[TASK OBJECTIVE] In the listing below, locate the line that contains "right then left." and the line that contains "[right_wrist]". Restate word for word those two lines and every line between them, and nothing else.

═══ SUPPLIED DATA ═══

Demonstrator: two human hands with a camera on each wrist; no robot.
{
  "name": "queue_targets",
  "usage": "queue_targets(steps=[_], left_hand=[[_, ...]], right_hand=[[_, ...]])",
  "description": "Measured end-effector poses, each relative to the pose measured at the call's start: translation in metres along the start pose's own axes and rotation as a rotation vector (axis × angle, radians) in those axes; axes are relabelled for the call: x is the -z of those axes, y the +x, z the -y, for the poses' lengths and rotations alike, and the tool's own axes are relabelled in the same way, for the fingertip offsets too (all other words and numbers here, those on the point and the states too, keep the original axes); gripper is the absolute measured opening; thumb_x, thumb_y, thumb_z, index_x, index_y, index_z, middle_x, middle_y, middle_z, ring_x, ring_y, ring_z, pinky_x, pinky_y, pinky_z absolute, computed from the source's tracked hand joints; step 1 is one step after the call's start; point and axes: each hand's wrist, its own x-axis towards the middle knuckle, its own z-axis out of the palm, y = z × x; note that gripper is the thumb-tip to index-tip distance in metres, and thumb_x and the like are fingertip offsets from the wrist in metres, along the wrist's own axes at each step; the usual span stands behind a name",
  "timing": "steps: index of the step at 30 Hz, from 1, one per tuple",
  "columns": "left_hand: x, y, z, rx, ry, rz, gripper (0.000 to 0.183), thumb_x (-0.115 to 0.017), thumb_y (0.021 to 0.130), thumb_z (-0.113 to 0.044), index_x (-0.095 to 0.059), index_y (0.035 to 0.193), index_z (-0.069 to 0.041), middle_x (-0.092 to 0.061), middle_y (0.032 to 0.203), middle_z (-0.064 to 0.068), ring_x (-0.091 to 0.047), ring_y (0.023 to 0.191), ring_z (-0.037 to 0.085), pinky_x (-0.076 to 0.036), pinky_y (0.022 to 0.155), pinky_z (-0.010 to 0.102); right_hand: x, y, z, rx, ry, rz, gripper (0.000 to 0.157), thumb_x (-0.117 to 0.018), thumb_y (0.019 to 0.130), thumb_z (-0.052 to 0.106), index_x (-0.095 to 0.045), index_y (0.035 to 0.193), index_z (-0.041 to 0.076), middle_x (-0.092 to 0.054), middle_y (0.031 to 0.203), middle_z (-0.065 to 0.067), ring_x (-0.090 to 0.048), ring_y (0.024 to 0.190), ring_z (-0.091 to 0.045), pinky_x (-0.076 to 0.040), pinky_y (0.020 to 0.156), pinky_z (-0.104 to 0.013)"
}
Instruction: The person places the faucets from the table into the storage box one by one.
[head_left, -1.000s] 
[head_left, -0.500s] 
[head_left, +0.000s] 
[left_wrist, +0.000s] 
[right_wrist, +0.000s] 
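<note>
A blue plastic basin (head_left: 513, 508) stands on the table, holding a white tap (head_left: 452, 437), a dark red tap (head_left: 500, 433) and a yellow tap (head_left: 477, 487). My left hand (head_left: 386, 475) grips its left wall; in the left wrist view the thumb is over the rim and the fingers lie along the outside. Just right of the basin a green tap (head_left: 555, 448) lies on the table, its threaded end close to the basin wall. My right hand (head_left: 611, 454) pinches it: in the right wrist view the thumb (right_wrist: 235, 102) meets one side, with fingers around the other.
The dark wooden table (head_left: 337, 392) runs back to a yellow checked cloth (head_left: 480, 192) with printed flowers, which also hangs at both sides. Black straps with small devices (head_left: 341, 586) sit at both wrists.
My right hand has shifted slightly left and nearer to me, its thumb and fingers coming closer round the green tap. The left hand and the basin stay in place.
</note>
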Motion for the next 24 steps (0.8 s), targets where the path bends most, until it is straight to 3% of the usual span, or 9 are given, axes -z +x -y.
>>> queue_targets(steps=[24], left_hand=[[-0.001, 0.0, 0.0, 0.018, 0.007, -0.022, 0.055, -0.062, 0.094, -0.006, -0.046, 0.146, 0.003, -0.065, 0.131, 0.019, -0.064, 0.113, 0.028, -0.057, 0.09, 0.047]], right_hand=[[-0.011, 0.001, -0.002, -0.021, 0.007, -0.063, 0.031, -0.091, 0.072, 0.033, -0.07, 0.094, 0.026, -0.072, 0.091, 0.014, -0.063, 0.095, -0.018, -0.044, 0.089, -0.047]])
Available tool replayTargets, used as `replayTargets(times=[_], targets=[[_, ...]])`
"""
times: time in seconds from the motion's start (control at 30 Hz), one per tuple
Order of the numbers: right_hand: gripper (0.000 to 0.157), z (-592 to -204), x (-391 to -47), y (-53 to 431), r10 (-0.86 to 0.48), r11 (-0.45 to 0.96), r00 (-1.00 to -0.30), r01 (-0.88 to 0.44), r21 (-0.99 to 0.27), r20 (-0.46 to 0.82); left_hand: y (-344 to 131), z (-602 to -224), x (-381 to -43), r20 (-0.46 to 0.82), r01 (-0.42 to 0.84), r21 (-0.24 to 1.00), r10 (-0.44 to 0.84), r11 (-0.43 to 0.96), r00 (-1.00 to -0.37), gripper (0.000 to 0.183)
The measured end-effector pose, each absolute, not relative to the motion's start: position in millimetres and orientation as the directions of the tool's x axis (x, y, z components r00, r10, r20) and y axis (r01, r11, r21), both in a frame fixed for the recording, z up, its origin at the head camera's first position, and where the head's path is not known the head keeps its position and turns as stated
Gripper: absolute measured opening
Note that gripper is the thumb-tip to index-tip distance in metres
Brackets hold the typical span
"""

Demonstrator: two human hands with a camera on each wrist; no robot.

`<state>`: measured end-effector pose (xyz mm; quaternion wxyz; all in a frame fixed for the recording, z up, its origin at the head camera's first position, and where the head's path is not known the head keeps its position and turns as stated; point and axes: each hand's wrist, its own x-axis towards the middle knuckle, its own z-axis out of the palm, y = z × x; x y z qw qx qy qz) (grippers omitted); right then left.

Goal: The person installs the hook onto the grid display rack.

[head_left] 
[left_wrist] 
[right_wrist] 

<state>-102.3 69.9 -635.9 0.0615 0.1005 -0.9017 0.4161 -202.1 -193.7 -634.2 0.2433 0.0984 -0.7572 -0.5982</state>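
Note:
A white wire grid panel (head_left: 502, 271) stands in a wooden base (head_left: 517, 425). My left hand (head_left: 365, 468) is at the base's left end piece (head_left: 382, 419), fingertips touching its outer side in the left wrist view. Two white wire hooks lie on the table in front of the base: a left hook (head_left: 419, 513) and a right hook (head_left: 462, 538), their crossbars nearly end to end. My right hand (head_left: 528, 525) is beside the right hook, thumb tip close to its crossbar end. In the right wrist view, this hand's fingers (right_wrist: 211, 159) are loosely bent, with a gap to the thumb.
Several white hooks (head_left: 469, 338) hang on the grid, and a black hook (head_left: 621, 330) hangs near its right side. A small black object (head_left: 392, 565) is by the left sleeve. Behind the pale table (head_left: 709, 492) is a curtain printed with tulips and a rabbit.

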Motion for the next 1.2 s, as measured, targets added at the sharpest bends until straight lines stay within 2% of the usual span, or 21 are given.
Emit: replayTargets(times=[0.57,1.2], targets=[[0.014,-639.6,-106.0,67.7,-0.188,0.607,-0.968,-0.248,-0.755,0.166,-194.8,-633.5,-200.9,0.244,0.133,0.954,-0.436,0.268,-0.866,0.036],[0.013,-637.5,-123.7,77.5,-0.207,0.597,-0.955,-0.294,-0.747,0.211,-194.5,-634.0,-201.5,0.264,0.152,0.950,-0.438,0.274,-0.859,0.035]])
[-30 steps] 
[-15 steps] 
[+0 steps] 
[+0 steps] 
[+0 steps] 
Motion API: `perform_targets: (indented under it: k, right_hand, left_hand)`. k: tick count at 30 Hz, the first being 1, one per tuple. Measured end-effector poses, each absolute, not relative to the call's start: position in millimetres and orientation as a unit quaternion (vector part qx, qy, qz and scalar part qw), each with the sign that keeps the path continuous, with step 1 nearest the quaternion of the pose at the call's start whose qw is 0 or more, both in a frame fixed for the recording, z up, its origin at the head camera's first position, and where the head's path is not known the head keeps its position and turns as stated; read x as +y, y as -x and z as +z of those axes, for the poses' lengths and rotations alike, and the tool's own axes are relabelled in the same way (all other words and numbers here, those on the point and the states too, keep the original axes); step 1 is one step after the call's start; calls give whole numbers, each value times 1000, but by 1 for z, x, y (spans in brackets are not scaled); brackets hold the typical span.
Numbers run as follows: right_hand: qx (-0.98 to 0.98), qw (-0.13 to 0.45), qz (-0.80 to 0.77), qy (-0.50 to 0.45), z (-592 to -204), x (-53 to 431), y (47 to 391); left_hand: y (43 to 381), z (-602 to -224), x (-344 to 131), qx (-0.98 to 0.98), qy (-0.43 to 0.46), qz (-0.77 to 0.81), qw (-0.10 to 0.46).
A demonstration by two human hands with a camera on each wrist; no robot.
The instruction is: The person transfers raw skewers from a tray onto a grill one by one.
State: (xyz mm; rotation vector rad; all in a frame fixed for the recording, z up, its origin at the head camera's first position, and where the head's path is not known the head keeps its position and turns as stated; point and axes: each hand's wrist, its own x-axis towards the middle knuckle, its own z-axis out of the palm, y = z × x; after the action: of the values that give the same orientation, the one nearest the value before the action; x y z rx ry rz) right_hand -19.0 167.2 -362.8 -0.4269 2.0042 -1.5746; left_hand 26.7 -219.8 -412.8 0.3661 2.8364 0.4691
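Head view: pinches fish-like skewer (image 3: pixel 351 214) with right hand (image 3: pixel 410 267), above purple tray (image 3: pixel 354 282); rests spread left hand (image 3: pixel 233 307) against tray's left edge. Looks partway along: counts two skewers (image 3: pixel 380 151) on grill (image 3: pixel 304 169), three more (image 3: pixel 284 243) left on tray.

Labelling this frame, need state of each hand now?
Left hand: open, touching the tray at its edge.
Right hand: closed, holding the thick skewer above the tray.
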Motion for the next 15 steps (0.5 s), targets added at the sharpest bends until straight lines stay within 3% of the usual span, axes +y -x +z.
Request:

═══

[OUTPUT FOR THIS EXERCISE]
`<state>`: measured end-effector pose (xyz mm; quaternion wxyz; all in a frame fixed for the recording, z up, its origin at the head camera's first position, and where the head's path is not known the head keeps its position and turns as stated; point and axes: each hand's wrist, its own x-axis towards the middle knuckle, its own z-axis out of the palm, y = z × x; x y z qw qx qy qz) (grippers omitted); right then left.

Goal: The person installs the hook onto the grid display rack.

[head_left] 
[left_wrist] 
[right_wrist] 

For this exercise, nothing further remains.